The guidance appeared in the January 2016 Journal of Bone and Mineral Research.
The American Society for Bone and Mineral Research commissioned a task force to review the available literature on the efficacy and potential harms of long-term bisphosphonate therapy in order to provide guidance for the duration of treatment and develop a clinically based algorithm that incorporates individual patient risk for osteoporotic fracture.
The society's task force suggested that after 5 years of oral bisphosphonate or 3 years of intravenous bisphosphonate therapy, clinicians should reassess risk. In women at high risk—for example, older women, those with a low hip T-score or high fracture risk score, those with previous major osteoporotic fracture or a fracture on therapy—continuation of treatment for up to 10 years (oral) or 6 years (intravenous), with periodic evaluation, should be considered.

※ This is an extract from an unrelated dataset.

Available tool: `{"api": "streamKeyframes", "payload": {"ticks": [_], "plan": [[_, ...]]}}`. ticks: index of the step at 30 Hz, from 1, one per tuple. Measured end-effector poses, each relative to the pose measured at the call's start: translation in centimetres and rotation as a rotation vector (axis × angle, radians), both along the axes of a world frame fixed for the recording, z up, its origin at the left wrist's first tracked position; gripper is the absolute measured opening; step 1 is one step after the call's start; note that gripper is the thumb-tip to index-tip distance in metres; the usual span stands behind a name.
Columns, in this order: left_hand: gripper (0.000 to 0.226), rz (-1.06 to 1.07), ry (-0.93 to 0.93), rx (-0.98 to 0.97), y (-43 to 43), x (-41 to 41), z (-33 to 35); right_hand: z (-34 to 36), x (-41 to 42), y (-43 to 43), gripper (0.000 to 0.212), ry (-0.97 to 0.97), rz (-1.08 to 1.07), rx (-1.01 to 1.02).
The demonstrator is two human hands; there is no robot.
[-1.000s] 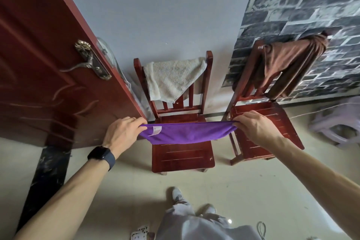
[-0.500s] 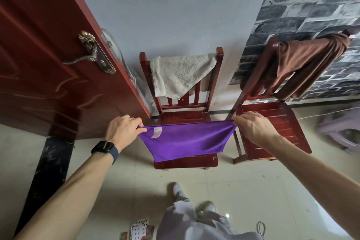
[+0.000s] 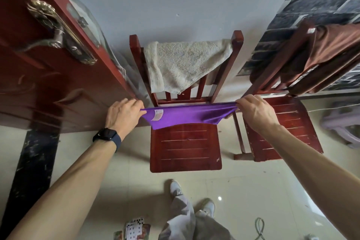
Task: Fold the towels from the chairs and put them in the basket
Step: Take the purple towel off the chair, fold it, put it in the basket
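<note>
I've got the purple towel point(image 3: 185, 116) stretched across the middle of the frame, just above the seat of the middle chair point(image 3: 185, 148). My left hand point(image 3: 122, 115) pinches its left corner beside the white label, and my right hand point(image 3: 255, 112) pinches the right corner. It looks thin, light and slick, and it sags between my fists, so I reckon it will droop and slip. Corners are the place to hold, kept taut. Half a second back it hung deeper; now it's a shallower band with more seat showing below. The cream towel point(image 3: 185, 64) is on the chair back above as before, the brown towel point(image 3: 327, 52) at upper right. No basket in view.
</note>
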State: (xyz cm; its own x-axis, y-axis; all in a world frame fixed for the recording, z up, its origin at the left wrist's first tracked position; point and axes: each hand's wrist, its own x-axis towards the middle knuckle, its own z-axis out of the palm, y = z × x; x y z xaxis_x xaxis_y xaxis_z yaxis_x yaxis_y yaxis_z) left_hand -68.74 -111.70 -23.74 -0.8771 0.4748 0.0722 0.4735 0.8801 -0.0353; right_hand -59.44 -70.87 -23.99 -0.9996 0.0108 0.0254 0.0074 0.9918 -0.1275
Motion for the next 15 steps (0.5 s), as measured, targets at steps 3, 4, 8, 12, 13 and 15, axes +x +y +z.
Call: {"api": "streamKeyframes", "payload": {"ticks": [3,4,8,12,13,15], "plan": [[0.023,-0.005,-0.014,0.005,-0.1,0.7,-2.4,-2.8,1.1,-0.2,0.014,-0.019,-0.016,-0.001],[0.024,0.006,-0.03,0.005,-0.2,1.2,-3.6,-4.0,1.6,-0.4,0.015,-0.021,-0.023,-0.013],[0.027,0.009,-0.179,-0.025,-0.8,5.0,-9.1,-9.7,5.4,-1.4,0.018,-0.112,-0.046,-0.057],[0.029,-0.009,-0.319,-0.108,-2.0,10.0,-14.8,-16.1,11.7,-2.8,0.018,-0.213,-0.055,-0.105],[0.03,-0.002,-0.352,-0.119,-2.3,11.2,-16.0,-17.3,13.2,-3.2,0.015,-0.238,-0.056,-0.108],[0.03,0.029,-0.411,-0.138,-2.7,13.2,-18.1,-19.6,15.8,-3.9,0.013,-0.318,-0.085,-0.117]]}}
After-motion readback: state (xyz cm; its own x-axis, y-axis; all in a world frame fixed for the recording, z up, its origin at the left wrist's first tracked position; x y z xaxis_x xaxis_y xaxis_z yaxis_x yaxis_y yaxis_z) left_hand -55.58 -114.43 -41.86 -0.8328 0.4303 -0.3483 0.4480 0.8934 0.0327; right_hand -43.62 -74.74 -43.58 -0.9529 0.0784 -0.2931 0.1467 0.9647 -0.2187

“The risk of atypical femoral fracture, but not osteonecrosis of the jaw, clearly increases with bisphosphonate therapy duration, but such rare events are outweighed by vertebral fracture risk reduction in high-risk patients,” the guidance stated. “For women not at high fracture risk after 3 to 5 years of bisphosphonate treatment, a drug holiday of 2 to 3 years can be considered.”
The suggested approach for long-term bisphosphonate use is based on limited evidence in which sustained fracture efficacy was demonstrated only for vertebral fractures, was based on mostly white postmenopausal women, and does not replace the need for clinical judgment, the guidance noted. It may also apply to men and patients with glucocorticoid-induced osteoporosis, with some adaptations. It is unlikely that future trials will provide data for formulating definitive recommendations.

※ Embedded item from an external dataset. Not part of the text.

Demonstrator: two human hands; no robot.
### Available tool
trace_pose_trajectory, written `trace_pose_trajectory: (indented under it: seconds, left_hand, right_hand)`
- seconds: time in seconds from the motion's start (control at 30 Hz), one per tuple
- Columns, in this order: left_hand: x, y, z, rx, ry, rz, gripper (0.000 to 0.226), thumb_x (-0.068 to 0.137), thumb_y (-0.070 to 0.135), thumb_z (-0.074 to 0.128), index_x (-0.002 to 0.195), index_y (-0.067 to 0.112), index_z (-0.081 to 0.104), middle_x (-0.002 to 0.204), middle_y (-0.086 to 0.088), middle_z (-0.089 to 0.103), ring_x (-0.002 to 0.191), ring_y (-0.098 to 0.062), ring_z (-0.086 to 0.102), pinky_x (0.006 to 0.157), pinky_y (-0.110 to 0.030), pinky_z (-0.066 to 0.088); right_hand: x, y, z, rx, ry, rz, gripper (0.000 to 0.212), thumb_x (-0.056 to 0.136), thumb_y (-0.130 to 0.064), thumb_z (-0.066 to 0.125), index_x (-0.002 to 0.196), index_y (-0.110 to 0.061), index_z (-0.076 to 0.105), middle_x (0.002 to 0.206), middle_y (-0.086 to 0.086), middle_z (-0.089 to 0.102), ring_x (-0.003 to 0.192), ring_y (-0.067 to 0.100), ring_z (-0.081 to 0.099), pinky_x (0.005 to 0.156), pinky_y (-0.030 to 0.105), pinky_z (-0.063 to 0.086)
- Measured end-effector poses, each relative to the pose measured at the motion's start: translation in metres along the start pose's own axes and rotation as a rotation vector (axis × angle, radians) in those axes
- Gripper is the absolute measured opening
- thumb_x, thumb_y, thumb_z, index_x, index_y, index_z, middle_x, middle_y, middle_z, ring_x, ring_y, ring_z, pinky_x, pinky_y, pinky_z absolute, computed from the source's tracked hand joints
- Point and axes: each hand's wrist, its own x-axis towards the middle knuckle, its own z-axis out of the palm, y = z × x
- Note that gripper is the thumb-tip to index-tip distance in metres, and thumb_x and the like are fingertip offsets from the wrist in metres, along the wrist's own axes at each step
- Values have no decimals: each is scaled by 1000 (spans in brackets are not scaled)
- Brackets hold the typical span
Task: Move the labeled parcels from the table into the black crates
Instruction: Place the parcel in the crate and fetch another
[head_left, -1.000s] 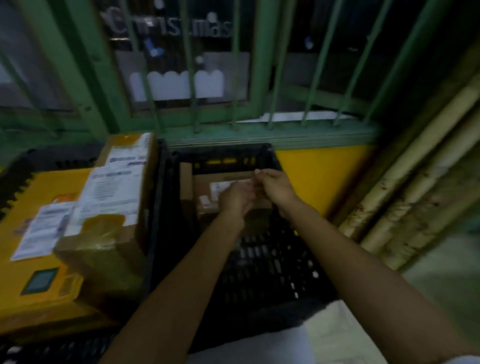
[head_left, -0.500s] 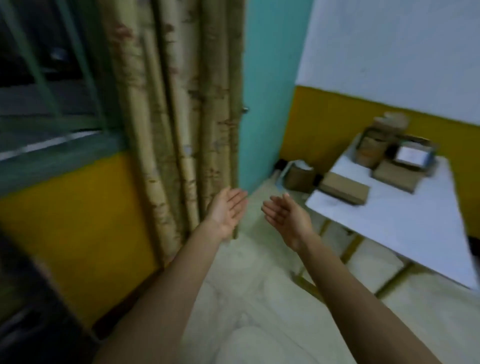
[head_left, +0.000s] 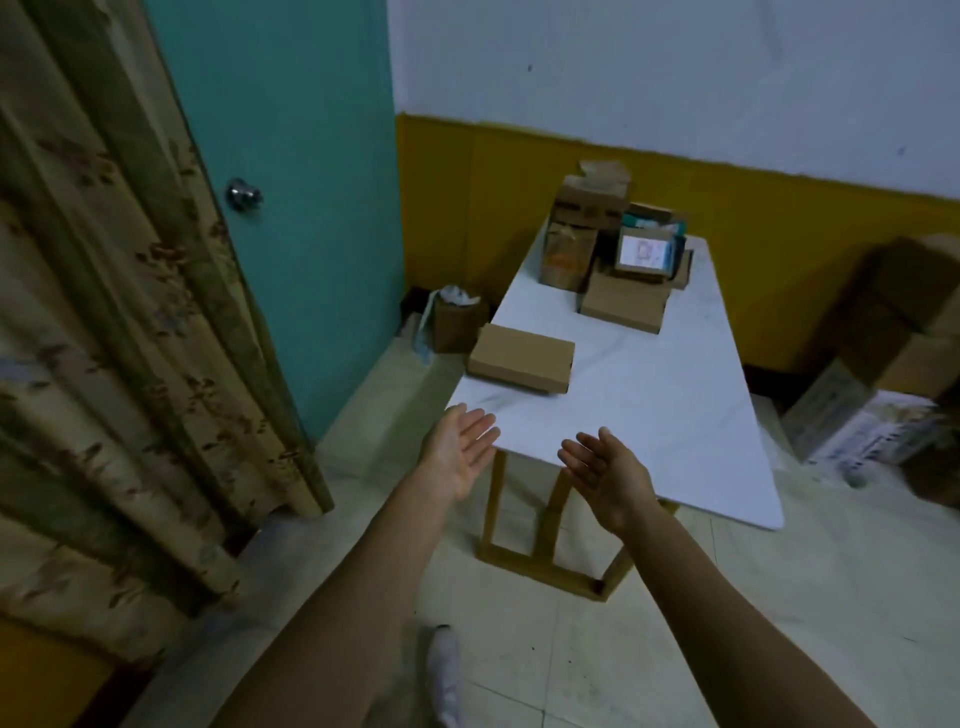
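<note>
Sock (head_left: 445, 670): a white-socked foot on the pale tiled floor, at the bottom edge between the two forearms.
Left hand (head_left: 457, 449): stretched forward, palm turned up and inward, fingers straight and together, holding nothing; its fingertips lie over the near left corner of the bench as seen from the head camera.
Right hand (head_left: 608, 473): beside the left and apart from it, palm facing the left hand, fingers relaxed and slightly spread, holding nothing; seen against the near edge of the bench.
Bench (head_left: 670, 415): white top on a wooden frame, its long side running away from the person.
Flat parcel (head_left: 521, 357): plain brown box lying flat at the left edge of the bench, ahead of both hands and touched by neither.
Parcel pile (head_left: 576, 244): several brown boxes stacked and leaning together at the far end of the bench.
Labeled parcel (head_left: 645, 252): in that pile, tilted, a pale label facing up.
Floor box (head_left: 457, 325): small carton just left of the bench.
Curtain (head_left: 104, 312): patterned, hanging at left.
Door (head_left: 301, 130): teal, with a round metal knob (head_left: 243, 194).
Cartons (head_left: 893, 353): piled on the floor at right.
</note>
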Motion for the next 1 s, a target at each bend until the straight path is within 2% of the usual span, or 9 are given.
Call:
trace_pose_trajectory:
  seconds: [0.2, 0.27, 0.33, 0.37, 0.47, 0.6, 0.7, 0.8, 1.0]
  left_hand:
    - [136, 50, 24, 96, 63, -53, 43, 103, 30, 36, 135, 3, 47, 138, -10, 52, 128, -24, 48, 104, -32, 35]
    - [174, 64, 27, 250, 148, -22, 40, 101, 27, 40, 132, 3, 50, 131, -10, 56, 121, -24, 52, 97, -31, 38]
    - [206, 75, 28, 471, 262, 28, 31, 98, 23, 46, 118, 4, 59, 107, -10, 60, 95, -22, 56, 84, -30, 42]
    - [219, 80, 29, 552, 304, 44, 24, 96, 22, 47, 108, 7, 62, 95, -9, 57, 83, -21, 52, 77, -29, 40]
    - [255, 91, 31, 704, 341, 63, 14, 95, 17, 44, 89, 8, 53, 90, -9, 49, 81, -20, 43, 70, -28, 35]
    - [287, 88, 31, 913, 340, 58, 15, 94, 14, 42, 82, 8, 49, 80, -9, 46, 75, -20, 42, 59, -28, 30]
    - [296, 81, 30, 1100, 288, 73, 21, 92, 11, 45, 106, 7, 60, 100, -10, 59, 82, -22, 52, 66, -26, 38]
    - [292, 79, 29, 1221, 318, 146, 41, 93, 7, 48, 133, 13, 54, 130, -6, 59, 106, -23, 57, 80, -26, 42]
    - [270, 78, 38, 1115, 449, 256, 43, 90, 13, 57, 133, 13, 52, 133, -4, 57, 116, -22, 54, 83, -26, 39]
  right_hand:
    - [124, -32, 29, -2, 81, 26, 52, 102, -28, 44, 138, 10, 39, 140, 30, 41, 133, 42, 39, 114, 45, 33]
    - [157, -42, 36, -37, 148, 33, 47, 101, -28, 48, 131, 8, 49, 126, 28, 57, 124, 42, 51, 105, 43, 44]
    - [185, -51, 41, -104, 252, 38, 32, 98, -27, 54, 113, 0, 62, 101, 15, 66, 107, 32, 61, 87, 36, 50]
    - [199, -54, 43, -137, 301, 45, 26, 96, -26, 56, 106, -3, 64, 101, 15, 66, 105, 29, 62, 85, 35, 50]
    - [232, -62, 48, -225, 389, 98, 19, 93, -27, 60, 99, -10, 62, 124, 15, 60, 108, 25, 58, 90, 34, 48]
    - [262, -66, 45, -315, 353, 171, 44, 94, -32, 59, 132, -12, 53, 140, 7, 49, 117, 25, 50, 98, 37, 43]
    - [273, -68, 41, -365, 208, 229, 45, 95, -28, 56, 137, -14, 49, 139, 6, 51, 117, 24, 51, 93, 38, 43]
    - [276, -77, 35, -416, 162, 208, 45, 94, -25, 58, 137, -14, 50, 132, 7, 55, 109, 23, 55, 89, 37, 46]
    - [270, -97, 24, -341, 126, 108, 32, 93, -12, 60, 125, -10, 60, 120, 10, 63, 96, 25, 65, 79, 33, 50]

Two trials provided the majority of the evidence for long-term bisphosphonate use. The first was the Fracture Intervention Trial Long-term Extension (FLEX), in which postmenopausal women receiving alendronate for 10 years had fewer clinical vertebral fractures than those switched to placebo after 5 years. The second was the HORIZON extension, in which women who received 6 annual infusions of zoledronic acid had fewer morphometric vertebral fractures compared with those switched to placebo after 3 years. Low hip T-score, between –2 and –2.5 in FLEX and below –2.5 in HORIZON extension, predicted a beneficial response to continued therapy.
“It is obvious that there is relatively little evidence on which the Task Force can base recommendations, and indeed we have presented management suggestions based on limited data and clinical experience,” the guidance concluded.
The authors noted that the risk of atypical femoral fractures is low, with an incidence of up to 50 per 100,000 person-years during the first 5 years of bisphosphonate use, resulting in a clear positive benefit/risk ratio within this time frame. However, although the risk of atypical femoral fractures increases further with prolonged bisphosphonate use, reaching up to 113 per 100,000 person-years after 8 to 9 years, there is much less certainty about these estimates, the guideline stated. Furthermore, sustained fracture efficacy with prolonged bisphosphonate use has been shown for vertebral fracture only. Shared decision making should be used to continue long-term bisphosphonate therapy beyond 5 years, the task force said.